Let me begin with some numbers. Four .. the number of states I have lived in; Eight .. the number of cities I have lived in; Sixteen .. the number of moves I have experienced; and finally, One .. the number of times I have lived near extended family. Did I mention I was 0 to 2 years of age when we lived near my extended family? What do these numbers add up to? A compulsion to connect … a compulsion for intimacy .. a compulsion for family .. a compulsion to find my family. Now that Rick and I live away from even our immediate family, I have searched for those connections.
Initially, it began with my work to find family through my genealogical research. In many cases, I began looking even for the most basic pieces of information: a name, a date of birth, a location where someone lived. Through the wondrous world of data: pieces of papers, vital records, census records, newspaper articles, cemetery records, ship manifests, draft registration forms, newspaper articles, photographs and obituaries, I slowly assembled the puzzle of my larger family. Yes, I found those names and, yes, there are more to find. But, I found my family. I found my Grandpa Bill. I found all of my great and greatx2 grandparents. I found the illusive Edith Erickson and her extended family, mom’s birth family. But, the greatest gift of all has been to make connections with my cousins, to find my family, to get to know them, to spend time with them. It really is all about connections.
There is something glorious about all of the online family tree sites. It could be Ancestry, My Heritage, Find My Past or one of the many others. Utilizing their platforms, you begin your search for records and suddenly, you begin finding others who have your family member in their tree. How can that be?
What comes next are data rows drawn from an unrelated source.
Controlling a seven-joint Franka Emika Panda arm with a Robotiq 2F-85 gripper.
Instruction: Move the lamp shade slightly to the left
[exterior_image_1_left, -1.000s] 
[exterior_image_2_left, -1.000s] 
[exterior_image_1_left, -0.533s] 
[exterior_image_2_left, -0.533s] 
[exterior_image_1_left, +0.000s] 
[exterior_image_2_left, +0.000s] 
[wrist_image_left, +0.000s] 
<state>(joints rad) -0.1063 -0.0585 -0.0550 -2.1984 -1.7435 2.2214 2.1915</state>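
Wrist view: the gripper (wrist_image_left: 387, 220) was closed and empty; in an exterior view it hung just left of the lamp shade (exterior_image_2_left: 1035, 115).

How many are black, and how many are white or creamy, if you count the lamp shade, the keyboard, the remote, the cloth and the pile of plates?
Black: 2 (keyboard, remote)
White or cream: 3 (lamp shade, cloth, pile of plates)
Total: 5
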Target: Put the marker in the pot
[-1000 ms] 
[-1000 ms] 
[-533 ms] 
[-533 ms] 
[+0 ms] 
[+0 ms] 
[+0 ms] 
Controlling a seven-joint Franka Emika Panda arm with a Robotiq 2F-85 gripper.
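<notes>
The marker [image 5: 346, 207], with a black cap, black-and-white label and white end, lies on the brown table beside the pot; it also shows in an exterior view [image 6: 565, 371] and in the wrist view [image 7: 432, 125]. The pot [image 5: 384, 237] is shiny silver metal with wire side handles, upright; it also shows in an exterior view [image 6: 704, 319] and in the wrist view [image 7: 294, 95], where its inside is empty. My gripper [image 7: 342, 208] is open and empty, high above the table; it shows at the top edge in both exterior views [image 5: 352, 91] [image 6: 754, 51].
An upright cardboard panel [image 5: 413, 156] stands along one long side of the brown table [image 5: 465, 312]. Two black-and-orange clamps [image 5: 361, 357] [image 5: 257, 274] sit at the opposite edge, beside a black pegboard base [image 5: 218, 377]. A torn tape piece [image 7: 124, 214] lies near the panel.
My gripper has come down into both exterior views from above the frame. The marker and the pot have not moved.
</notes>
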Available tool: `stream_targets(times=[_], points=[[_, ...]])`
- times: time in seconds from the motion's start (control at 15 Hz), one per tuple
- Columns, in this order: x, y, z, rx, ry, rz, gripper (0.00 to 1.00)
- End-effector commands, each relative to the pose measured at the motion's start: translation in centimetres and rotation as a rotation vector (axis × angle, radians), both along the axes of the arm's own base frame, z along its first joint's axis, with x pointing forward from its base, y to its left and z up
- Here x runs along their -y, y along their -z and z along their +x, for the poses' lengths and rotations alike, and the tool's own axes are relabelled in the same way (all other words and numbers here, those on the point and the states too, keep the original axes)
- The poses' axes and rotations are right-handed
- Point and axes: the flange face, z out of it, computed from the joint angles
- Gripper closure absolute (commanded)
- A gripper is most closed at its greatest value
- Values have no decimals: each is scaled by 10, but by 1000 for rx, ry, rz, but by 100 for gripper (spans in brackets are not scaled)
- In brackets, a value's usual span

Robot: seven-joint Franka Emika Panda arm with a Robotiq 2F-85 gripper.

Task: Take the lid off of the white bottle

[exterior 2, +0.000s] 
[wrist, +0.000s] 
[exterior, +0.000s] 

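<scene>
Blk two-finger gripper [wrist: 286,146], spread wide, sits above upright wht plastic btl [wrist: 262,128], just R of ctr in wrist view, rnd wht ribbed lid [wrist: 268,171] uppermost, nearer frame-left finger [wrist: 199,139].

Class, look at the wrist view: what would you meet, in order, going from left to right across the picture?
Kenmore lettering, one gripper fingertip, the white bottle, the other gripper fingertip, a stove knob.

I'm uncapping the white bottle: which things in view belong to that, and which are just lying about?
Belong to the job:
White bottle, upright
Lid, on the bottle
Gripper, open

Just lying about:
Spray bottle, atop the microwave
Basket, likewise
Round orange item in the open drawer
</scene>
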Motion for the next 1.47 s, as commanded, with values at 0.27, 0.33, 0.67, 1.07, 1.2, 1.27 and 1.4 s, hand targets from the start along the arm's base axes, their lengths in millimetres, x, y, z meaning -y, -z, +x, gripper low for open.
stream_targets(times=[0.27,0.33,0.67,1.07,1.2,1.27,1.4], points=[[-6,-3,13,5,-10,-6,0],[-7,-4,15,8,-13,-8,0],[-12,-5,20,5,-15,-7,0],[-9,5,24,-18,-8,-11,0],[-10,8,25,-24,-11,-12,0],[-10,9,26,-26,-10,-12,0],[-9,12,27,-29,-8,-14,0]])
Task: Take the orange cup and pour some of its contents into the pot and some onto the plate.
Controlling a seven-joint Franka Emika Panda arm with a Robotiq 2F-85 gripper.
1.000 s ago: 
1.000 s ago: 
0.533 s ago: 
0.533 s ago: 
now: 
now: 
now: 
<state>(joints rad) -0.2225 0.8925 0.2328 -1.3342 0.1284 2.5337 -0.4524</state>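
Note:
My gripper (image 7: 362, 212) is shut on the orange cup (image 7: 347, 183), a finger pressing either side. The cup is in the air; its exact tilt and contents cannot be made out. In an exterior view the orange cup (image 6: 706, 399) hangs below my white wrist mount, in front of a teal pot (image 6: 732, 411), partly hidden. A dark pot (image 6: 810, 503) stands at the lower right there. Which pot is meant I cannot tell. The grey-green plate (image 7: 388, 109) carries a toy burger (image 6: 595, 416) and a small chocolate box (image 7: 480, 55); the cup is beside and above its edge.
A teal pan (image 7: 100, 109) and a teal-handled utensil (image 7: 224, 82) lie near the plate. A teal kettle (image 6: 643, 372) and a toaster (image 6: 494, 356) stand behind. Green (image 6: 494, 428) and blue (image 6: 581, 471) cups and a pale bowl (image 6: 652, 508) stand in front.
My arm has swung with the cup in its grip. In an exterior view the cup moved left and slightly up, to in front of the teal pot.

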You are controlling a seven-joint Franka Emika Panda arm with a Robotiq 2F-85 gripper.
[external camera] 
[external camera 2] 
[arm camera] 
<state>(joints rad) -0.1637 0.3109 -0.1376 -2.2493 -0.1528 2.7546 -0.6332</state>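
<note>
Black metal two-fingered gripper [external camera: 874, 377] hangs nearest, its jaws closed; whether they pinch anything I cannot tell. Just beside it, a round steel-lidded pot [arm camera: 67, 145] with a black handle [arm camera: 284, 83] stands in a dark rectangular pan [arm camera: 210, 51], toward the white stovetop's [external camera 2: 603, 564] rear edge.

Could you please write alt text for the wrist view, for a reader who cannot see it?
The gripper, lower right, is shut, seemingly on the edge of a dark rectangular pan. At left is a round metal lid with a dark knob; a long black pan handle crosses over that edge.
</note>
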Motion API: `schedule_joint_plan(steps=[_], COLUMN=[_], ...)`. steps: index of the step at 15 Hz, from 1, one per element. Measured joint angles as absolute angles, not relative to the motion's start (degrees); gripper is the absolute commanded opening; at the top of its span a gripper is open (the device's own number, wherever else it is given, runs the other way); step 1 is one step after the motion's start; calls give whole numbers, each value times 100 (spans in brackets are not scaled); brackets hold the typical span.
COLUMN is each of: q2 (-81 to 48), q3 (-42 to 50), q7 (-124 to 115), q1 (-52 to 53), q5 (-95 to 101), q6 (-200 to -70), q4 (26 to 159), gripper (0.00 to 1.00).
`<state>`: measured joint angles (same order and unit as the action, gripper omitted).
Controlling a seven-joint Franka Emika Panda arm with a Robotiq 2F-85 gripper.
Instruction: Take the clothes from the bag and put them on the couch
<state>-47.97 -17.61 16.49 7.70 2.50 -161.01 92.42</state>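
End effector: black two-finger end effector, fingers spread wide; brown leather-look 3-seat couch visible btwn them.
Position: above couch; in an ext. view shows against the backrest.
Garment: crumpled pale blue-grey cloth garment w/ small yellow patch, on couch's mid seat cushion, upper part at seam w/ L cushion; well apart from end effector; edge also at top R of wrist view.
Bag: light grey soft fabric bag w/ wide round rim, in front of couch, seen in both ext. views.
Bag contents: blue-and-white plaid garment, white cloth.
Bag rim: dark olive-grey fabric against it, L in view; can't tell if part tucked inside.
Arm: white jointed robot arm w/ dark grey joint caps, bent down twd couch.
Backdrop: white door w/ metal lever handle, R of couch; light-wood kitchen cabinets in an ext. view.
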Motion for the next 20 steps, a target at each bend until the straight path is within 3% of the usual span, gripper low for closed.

Well, they are related to that person and thus, they are most likely a cousin. (A little digression here, a cousin is a cousin, I don’t care if they are your 2nd cousin 1x removed .. they are still relatives. They are part of my family!) So, you find someone with your grand uncle in their tree, well that necessitates an immediate message and thus, a friendship and connection begins! I have learned much from these cousins about my family, seen photographs I never would have known about, and heard wonderful stories, sometimes sad, sometimes silly, but always meaningful to me!
This voyage has also created opportunities for a closeness to more immediate family, those 1st cousins I never was able to spend much time with as a child. Now, we correspond regularly. We have gotten closer. We share information and stories. We are becoming friends and sharing new experiences together. My cousins had pictures of my Grandpa Bill … it was the first time I had even seen him! Moments that have taken my breath away and brought tears to my eyes. We are building connections we couldn’t have had before because of distance and day to day distractions.
My sister and I always felt my mother’s reality of being adopted very strongly. We wondered who and what were our genetic origins. Where did our people come from? Who are our people? It has been amazing to find answers to these questions. But, the greatest gift is the opportunity to make connections with family we never knew we had! It is very precious to us.
We are also making connections by bringing family together for annual reunions. This provides a concrete opportunity for all of us to spend time with each other and especially to model for the younger generations that we are a family that is connected and can remain connected into the future. We are so lucky to live in a modern age of technology that makes easy opportunities for daily communication. I liken it to chatting over the picket fence. We have our Facebook group where we can post stories and photos and solidify our connections.
So, yes, it’s all about connections. And I am so very grateful for every single one.